If you’re a vegetarian looking for suggestions on how to include proteins in your diet, you must often meet disbelieving stares and standard replies such as, “Why don’t you just start having eggs”? A bunch of vegetarian foods come in with high quantities of protein to help you lead a healthy lifestyle without having to look over the egg counter for assistance.

Here are 5 protein-rich foods for you that can help in building muscle strength, promoting satiety and enabling weight loss.

1. Lentils

A protein powerhouse, lentils grow in pods and are available in red, green, black, and brown varieties. 100 gms of cooked lentils contain 9.02 gm of protein. Consuming it can lower risk of obesity, heart diseases, diabetes, and promote a healthy complexion and hair, reduced weight, and increased energy.

An economical source of protein, lentils can also make up for folate and manganese in your daily nutritional requirements. With a slew of recipes that can be used to prepare lentils, they are undoubtedly the most versatile protein-rich vegetarian food that can help you check off your daily health bucket list.

2. Chickpeas

Originated from the Mediterranean and the Middle East, Chickpeas, is also known as garbanzo beans. A cooked cup of chickpeas come in with 15 gms of protein. They are also great sources of carbohydrates, iron, fibers, folate, potassium, manganese, phosphorus, and a host of other beneficial nutrients.

It has also been shown in several studies that a diet rich in chickpeas can help in lowering cholesterol levels, control blood sugar and can even help in reducing belly fat.
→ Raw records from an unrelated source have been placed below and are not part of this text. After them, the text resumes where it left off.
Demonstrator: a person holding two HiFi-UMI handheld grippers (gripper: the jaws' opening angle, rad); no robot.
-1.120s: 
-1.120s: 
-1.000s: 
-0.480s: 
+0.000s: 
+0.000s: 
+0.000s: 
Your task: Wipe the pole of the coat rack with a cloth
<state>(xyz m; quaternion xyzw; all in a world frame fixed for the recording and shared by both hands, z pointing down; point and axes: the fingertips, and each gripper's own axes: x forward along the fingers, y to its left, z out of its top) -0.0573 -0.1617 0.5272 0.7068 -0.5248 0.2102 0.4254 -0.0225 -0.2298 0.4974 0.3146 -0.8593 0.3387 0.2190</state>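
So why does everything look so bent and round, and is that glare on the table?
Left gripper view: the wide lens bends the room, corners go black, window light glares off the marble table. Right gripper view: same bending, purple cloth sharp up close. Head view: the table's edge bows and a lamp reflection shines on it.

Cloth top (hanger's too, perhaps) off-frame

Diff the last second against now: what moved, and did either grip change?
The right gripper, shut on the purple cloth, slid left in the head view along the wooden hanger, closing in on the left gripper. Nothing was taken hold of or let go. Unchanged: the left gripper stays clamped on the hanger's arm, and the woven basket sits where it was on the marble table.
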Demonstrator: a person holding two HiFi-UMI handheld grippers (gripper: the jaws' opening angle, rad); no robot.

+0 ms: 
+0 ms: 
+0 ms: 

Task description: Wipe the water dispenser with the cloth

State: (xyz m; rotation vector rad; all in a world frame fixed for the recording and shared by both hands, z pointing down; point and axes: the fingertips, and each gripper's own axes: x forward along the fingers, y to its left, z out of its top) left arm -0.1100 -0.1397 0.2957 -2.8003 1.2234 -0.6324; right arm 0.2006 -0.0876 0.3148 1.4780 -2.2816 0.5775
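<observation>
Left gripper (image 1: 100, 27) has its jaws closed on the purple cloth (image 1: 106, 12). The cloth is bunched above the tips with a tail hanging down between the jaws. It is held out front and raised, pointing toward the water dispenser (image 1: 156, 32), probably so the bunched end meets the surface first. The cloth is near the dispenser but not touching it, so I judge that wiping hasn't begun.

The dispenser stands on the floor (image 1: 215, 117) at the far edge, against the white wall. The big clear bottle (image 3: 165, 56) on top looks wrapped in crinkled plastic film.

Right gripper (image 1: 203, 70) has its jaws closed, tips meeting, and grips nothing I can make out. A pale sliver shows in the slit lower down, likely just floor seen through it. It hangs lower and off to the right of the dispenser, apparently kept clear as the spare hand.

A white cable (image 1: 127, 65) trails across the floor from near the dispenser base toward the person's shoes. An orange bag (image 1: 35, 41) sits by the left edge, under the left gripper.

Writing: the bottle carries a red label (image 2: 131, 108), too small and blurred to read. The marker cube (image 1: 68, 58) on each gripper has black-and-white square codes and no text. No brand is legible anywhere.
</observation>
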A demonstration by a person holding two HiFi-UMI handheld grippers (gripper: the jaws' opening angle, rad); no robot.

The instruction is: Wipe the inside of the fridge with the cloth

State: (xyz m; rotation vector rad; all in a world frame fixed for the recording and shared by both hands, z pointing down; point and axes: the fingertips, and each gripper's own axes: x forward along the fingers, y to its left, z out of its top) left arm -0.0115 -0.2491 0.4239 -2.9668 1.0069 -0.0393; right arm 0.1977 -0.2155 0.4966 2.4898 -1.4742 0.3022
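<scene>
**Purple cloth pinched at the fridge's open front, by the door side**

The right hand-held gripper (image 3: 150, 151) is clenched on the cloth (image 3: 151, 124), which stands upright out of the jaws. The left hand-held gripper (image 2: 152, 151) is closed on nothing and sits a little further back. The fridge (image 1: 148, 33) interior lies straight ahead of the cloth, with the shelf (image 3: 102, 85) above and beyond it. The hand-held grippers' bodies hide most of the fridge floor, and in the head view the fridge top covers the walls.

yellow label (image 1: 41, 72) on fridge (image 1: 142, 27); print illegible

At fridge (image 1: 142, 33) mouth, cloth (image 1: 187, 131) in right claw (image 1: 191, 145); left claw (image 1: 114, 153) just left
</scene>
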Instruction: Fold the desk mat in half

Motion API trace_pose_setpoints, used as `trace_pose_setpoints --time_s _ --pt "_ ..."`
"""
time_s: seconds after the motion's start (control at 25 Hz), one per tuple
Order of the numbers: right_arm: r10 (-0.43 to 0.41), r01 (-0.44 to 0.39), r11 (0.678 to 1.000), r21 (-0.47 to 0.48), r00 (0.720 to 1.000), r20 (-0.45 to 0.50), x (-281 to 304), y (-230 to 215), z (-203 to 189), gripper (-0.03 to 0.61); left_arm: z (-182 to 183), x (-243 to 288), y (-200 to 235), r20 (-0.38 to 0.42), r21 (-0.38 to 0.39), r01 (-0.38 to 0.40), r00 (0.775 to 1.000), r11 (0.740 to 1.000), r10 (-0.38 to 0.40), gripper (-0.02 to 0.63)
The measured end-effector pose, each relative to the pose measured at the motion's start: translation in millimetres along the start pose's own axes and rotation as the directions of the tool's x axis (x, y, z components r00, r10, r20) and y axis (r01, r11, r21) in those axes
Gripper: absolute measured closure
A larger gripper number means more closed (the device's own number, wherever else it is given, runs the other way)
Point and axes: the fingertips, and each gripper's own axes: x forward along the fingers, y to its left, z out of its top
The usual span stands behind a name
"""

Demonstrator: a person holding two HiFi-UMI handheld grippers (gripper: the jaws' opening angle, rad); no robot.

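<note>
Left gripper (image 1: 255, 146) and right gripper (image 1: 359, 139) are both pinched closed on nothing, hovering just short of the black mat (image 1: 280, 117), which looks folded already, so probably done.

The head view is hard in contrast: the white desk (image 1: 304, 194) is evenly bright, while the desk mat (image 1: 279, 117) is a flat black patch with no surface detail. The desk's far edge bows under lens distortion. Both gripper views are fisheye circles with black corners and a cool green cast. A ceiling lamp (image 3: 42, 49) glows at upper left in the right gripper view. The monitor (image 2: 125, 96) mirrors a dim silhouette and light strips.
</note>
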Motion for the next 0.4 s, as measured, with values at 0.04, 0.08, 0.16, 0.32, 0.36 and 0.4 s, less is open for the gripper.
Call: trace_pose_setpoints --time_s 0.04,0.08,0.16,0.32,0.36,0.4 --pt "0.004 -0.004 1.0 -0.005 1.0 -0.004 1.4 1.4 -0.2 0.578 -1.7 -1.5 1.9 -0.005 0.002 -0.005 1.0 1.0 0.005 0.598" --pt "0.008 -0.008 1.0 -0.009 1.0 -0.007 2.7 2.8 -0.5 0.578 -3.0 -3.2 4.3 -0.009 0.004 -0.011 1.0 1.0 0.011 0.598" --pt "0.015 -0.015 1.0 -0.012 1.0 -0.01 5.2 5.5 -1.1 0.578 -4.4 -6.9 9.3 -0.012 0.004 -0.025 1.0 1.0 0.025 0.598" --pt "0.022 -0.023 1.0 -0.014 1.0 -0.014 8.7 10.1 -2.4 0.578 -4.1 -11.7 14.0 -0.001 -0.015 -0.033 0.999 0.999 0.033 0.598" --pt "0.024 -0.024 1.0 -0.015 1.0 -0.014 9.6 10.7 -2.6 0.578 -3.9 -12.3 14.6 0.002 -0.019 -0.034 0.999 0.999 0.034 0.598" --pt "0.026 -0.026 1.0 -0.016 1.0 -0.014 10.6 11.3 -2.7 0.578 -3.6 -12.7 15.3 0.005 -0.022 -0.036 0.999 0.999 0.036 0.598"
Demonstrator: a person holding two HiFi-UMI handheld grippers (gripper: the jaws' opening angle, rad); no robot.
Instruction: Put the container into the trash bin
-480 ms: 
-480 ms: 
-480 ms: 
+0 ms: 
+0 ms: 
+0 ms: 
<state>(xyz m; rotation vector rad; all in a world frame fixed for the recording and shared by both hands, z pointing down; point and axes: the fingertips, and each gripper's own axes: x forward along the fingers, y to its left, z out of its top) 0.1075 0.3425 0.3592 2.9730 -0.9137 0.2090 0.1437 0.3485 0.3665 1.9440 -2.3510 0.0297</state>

Selenium, a mineral found in chickpeas, helps the enzymes of your liver to function properly and can also detoxify some cancer-causing compounds in your body.

3. Chia Seeds

1 tablespoon of chia seeds contain 3 gms of protein. Chia seeds are tiny black seeds and come from the plant Salvia hispanica. Their rich protein content is complimented by an impressive nutrient presence. They include high counts of fiber, calcium, omega-3 fatty acids and several other micronutrients. All the carbohydrates that chia seeds contain are fiber, which the human body does not digest. Fiber does not increase blood sugar and does not need insulin to be disposed of. Chia seeds are 40% fiber, making them one of the best fiber sources in the world.

4. Peanuts

Protein-rich, full of healthy fats, and known to improve heart health, peanuts can be an easy way to build up proteins in your body. Half a cup of peanuts come in with around 20.5 gms of protein. They are a low-carbohydrate food, thus making them perfectly healthy for diabetics. An excellent source of proteins and minerals like biotin, copper, niacin, manganese, phosphorus, vitamin E, and magnesium, peanuts can be easily incorporated in your daily diet as a snack or as part of a routine meal.

5. Nutritional Yeast

Nutritional yeast is commercially sold as yellow powder of flakes. Its cheesy flavor can nicely be fitted into mashed potatoes or scrambled tofu. It can also be sprinkled over pasta or can be enjoyed as a savory dressing on popcorn. A 28 gram serving of nutritional yeast contains 14 gms of protein and 7 grams of fiber. Several studies have shown that S. cerevisiae, the yeast found in nutritional yeast can help in building immunity and can also reduce inflammation that occurs as a result of bacterial infection. It can be a great food to help you combat brittle nails or hair loss, thanks to a high concentration of protein.